In an open letter today, Apple apologized for secretly throttling CPU performance in iPhones with older batteries. The letter is also a clarification to a lot of misunderstanding among customers regarding iPhone performance, followed by a discounted price on battery replacement on older iPhones.
While the purpose of slowing down older iPhones isn’t aimed at forced device upgrades, according to Apple, the act is inclined towards managing the lithium-ion battery efficiency, which is consumed as part of battery’s chemical aging process.
Apple explains the chemical aging process of a lithium-ion battery, which is common across the industry, in the letter as follows.
All rechargeable batteries are consumable components that become less effective as they chemically age and their ability to hold a charge diminishes.

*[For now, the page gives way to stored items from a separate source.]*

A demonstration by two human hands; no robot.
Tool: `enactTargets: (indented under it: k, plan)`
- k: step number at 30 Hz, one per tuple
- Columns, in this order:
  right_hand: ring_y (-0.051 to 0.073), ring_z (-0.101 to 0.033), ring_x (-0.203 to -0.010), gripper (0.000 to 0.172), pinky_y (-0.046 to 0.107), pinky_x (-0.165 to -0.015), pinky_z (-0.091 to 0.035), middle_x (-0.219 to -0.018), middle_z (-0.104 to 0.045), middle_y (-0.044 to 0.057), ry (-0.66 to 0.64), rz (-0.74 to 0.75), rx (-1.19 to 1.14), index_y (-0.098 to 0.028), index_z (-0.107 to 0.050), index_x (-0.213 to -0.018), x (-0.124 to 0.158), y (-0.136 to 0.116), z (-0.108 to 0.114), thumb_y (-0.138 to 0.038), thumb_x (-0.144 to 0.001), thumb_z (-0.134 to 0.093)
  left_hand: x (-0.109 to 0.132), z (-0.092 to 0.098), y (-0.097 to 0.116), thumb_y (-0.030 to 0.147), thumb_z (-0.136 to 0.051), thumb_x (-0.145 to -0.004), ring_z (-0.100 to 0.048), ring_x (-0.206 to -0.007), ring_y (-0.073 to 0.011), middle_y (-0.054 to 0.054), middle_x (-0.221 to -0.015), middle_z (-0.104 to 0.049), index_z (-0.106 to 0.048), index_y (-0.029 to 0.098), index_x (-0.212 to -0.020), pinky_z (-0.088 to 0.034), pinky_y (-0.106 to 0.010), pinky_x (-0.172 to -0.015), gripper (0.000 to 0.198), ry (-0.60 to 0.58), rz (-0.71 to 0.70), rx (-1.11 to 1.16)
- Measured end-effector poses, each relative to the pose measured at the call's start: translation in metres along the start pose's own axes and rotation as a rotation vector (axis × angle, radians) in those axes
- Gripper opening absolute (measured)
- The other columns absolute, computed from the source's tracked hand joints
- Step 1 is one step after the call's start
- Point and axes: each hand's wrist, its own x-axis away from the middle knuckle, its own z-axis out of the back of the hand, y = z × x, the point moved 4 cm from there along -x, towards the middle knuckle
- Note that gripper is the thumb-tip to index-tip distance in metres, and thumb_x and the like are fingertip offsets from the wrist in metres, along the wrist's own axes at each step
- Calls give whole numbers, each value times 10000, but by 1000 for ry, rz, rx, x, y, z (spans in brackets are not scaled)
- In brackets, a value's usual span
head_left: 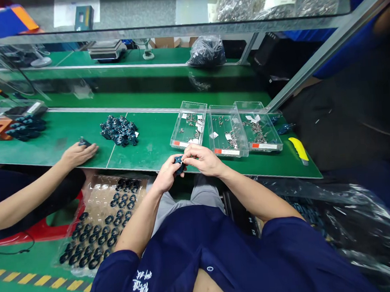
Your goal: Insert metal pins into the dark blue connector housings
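Note:
My left hand (166, 174) is shut on a small dark blue part (179, 164) just past the front edge of the green bench mat (141, 145). My right hand (202, 159) pinches a tiny silver metal piece (182, 162) against that part. Three clear plastic boxes of small metal pieces (189, 125) (227, 131) (259, 128) stand beyond my right hand. A heap of similar blue parts (119, 131) lies left of them. The part's exact shape is hidden by my fingers.
A co-worker's hand (78, 155) rests on a blue part at the left, beside more blue parts (23, 128). A plastic bag of dark parts (100, 224) lies below the bench. A yellow knife (298, 150) sits right. A glass shelf (173, 29) runs overhead.

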Motion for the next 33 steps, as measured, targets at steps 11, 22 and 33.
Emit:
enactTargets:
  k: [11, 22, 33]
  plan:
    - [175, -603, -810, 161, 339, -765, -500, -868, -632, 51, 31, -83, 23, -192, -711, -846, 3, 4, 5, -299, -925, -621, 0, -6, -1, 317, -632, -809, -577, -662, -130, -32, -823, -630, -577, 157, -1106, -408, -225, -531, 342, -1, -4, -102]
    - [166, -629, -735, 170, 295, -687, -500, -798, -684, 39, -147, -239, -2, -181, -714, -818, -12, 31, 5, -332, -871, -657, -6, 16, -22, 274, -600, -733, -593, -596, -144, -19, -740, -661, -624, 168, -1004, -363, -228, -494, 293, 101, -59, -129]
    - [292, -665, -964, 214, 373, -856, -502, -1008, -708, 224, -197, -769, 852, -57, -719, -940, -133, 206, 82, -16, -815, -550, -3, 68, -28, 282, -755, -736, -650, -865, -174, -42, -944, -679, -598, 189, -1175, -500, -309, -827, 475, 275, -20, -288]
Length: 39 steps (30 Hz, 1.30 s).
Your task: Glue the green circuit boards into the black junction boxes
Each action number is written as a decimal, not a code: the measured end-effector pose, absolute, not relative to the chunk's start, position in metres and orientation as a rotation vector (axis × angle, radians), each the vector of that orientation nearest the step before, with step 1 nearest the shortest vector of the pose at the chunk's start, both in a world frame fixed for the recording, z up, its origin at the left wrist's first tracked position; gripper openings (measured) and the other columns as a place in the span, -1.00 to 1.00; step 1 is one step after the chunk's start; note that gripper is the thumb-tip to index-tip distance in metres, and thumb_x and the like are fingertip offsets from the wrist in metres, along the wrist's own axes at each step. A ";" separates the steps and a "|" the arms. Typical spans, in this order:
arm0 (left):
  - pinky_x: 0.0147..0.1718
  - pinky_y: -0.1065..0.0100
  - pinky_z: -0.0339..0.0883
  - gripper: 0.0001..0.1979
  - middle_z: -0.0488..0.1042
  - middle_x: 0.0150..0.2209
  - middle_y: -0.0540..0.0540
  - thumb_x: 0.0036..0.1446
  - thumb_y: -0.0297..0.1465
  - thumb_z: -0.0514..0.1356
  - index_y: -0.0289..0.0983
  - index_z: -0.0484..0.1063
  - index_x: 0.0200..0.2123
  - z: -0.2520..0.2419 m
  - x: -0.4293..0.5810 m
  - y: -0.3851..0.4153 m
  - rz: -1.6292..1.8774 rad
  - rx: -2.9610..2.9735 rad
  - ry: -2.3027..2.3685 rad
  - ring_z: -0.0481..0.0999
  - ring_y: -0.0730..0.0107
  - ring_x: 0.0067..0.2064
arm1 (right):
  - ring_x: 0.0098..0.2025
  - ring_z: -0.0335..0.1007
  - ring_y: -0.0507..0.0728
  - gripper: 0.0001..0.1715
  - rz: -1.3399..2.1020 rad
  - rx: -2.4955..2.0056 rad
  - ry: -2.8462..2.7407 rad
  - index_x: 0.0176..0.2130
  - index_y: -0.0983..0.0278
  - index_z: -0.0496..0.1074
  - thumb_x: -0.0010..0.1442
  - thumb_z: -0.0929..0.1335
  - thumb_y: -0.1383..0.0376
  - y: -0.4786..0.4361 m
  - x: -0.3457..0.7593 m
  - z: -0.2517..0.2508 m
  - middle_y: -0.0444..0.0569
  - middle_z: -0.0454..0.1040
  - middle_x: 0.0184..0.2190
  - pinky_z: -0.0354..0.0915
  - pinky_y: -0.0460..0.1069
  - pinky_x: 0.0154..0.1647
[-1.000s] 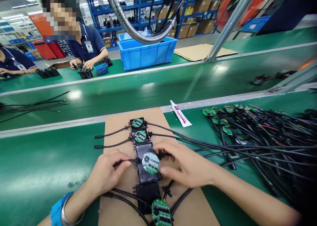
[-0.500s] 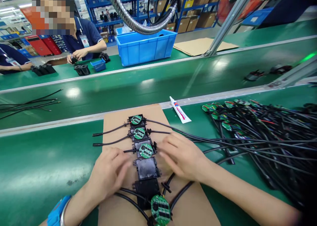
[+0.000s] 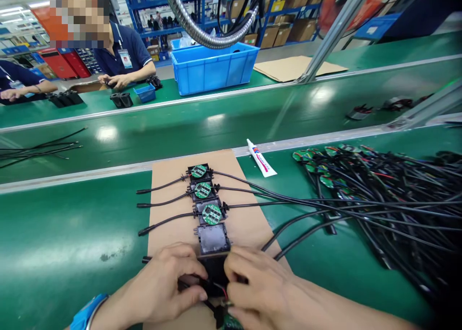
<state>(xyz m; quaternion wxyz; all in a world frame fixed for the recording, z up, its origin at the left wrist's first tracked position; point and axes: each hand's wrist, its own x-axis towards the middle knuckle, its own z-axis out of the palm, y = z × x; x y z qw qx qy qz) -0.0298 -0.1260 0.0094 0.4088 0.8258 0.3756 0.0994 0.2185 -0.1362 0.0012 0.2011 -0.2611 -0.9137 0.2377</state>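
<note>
At the near end of the cardboard sheet [image 3: 173,233], both hands are over a black plastic case [image 3: 214,267]. My left hand [image 3: 166,282] has thumb and fingers closed on a black cable [image 3: 205,283]. My right hand [image 3: 258,286] is bent with its fingers closed around the cable close to a red wire, just above a green round circuit board [image 3: 231,323], partly hidden. Beyond lies an open case [image 3: 212,238] without a board. Further up, three cases carry round boards, the nearest being this circuit board [image 3: 211,214], with black cables running out both sides.
To the right lies a large heap of black cables [image 3: 390,190] with boards at their ends. A white tube [image 3: 262,159] rests by the metal strip. Across the conveyor belt [image 3: 162,132] stand a blue bin [image 3: 214,70] and a co-worker [image 3: 126,55] handling a part.
Both hands have moved nearer to me, from beside the third case to the near case, and closed on the cable there. The third case's cables now lie uncovered.
</note>
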 end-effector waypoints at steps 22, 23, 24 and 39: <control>-0.18 0.17 0.30 -0.87 0.44 -0.22 -0.14 0.27 -0.41 0.06 -0.22 0.40 -0.24 -0.012 -0.039 -0.113 0.492 2.522 1.347 0.40 0.19 -0.18 | -0.22 0.27 0.17 -0.76 0.253 -1.164 -2.576 -0.16 0.27 0.43 0.21 0.24 0.42 -0.093 0.250 -0.006 0.04 0.41 -0.28 0.22 0.06 -0.20; -0.18 0.18 0.30 -0.88 0.43 -0.20 -0.14 0.27 -0.42 0.06 -0.22 0.39 -0.22 -0.007 -0.040 -0.116 0.502 2.498 1.293 0.39 0.19 -0.17 | -0.22 0.25 0.17 -0.76 0.283 -1.149 -2.571 -0.15 0.26 0.43 0.21 0.24 0.41 -0.097 0.251 -0.001 0.04 0.40 -0.29 0.22 0.06 -0.19; -0.19 0.19 0.30 -0.89 0.43 -0.20 -0.14 0.26 -0.41 0.07 -0.22 0.39 -0.21 -0.002 -0.041 -0.119 0.477 2.464 1.207 0.39 0.20 -0.16 | -0.23 0.24 0.17 -0.79 0.348 -1.122 -2.581 -0.18 0.26 0.43 0.21 0.25 0.39 -0.103 0.253 0.005 0.03 0.38 -0.31 0.21 0.06 -0.21; -0.47 0.40 0.28 -0.89 0.39 -0.43 -0.05 0.27 -0.47 0.05 -0.22 0.36 -0.28 0.000 -0.073 -0.158 0.517 2.435 1.185 0.42 0.37 -0.43 | -0.38 0.11 0.10 -0.76 0.576 -1.065 -2.576 -0.37 0.30 0.31 0.26 0.15 0.47 -0.159 0.264 -0.011 -0.01 0.26 -0.41 0.10 0.00 -0.40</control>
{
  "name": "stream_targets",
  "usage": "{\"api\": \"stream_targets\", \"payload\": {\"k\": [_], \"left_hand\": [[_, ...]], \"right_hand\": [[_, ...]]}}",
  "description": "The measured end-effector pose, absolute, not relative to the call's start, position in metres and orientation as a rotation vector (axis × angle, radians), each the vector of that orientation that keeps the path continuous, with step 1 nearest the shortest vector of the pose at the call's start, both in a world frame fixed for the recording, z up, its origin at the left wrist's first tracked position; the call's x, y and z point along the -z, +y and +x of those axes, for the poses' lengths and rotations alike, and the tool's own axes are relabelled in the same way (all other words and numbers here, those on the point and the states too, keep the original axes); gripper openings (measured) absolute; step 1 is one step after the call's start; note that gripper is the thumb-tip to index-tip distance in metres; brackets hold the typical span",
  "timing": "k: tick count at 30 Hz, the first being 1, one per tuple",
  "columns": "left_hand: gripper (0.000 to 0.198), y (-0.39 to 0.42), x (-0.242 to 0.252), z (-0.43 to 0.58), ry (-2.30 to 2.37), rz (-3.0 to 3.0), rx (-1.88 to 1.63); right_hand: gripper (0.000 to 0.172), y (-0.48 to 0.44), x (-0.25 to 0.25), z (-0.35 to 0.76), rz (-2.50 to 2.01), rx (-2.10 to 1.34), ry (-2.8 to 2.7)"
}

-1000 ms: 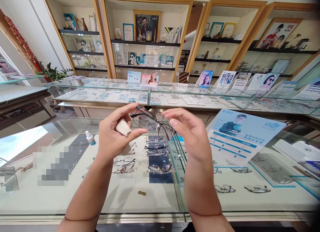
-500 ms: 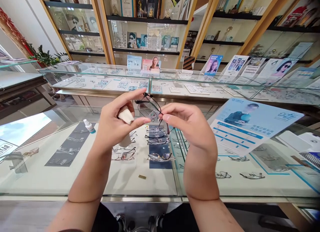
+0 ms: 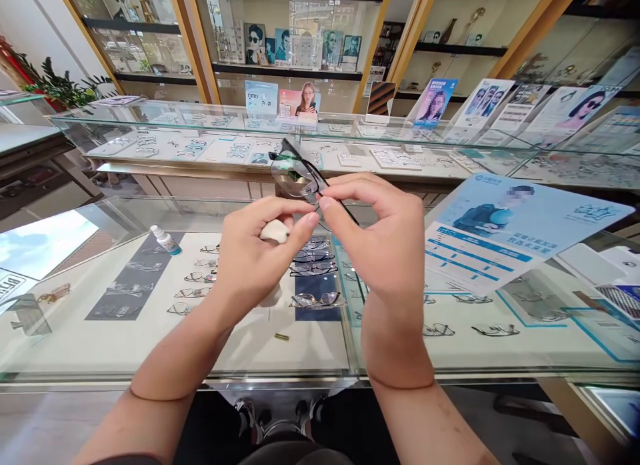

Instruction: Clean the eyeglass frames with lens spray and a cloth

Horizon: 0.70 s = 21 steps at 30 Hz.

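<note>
A pair of black-framed eyeglasses (image 3: 299,157) is held up above the glass counter, tilted, with one lens towards the upper left. My right hand (image 3: 384,233) pinches it between thumb and forefinger on its right side, around a dark temple arm. My left hand (image 3: 253,248) is closed over a crumpled white cloth (image 3: 275,231), part of which hangs below the palm. Its thumb and forefinger meet at the lower edge of the eyeglasses; whether they grip the frame is hard to make out.
Rows of spectacles (image 3: 317,299) lie inside the glass counter (image 3: 225,378) below my hands. A small white spray bottle (image 3: 165,239) stands left, and a blue printed sheet (image 3: 510,235) sits at the right. Another display case (image 3: 200,168) runs across the back.
My left thumb and forefinger have moved from spread around the lens to closed together at its lower edge. The eyeglasses have turned and risen in view. My right hand keeps its pinch.
</note>
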<state>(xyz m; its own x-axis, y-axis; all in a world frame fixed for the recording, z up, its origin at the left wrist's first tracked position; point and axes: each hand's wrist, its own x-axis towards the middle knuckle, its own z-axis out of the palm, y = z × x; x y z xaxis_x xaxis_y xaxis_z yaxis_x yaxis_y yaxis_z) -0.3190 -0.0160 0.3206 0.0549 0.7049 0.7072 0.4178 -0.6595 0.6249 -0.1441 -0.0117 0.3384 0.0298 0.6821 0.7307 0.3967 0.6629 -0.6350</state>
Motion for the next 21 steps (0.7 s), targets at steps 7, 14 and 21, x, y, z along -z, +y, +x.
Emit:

Time and the number of times a battery has been charged are not the only factors in this chemical aging process.
Device use also affects the performance of a battery over its lifespan. For example, leaving or charging a battery in a hot environment can cause a battery to age faster. These are characteristics of battery chemistry, common to lithium-ion batteries across the industry.
A chemically aged battery also becomes less capable of delivering peak energy loads, especially in a low state of charge, which may result in a device unexpectedly shutting itself down in some situations.
A new support article, iPhone Battery and Performance, does its best at explaining iPhone’s battery and the factors affecting its performance.
Apple also admitted that in iOS 10.2.1 it improved the power management during peak workloads to avoid unexpected shutdowns from ruining the entire user experience on iPhone SE, iPhone 6, and iPhone 6s devices. As a result, the slow down in performance.
About a year ago in iOS 10.2.1, we delivered a software update that improves power management during peak workloads to avoid unexpected shutdowns on iPhone 6, iPhone 6 Plus, iPhone 6s, iPhone 6s Plus, and iPhone SE. With the update, iOS dynamically manages the maximum performance of some system components when needed to prevent a shutdown. While these changes may go unnoticed, in some cases users may experience longer launch times for apps and other reductions in performance.
The same update was issued to iPhone 7 and iPhone 7 Plus in iOS 11.2, says Apple.
The Big A also mentioned that it will be offering battery replacement for out-of-warranty iPhones at a very reduced price, starting late January 2018. Customers with iPhone 6 or later will be eligible to replace their batteries for as low as $29, which is $50 less than the actual $79 price point. This is valid worldwide until December 2018, though.
In addition, Apple also announced that it will be issuing a software update that will provide users with more transparency to the iPhone’s battery health, early next year.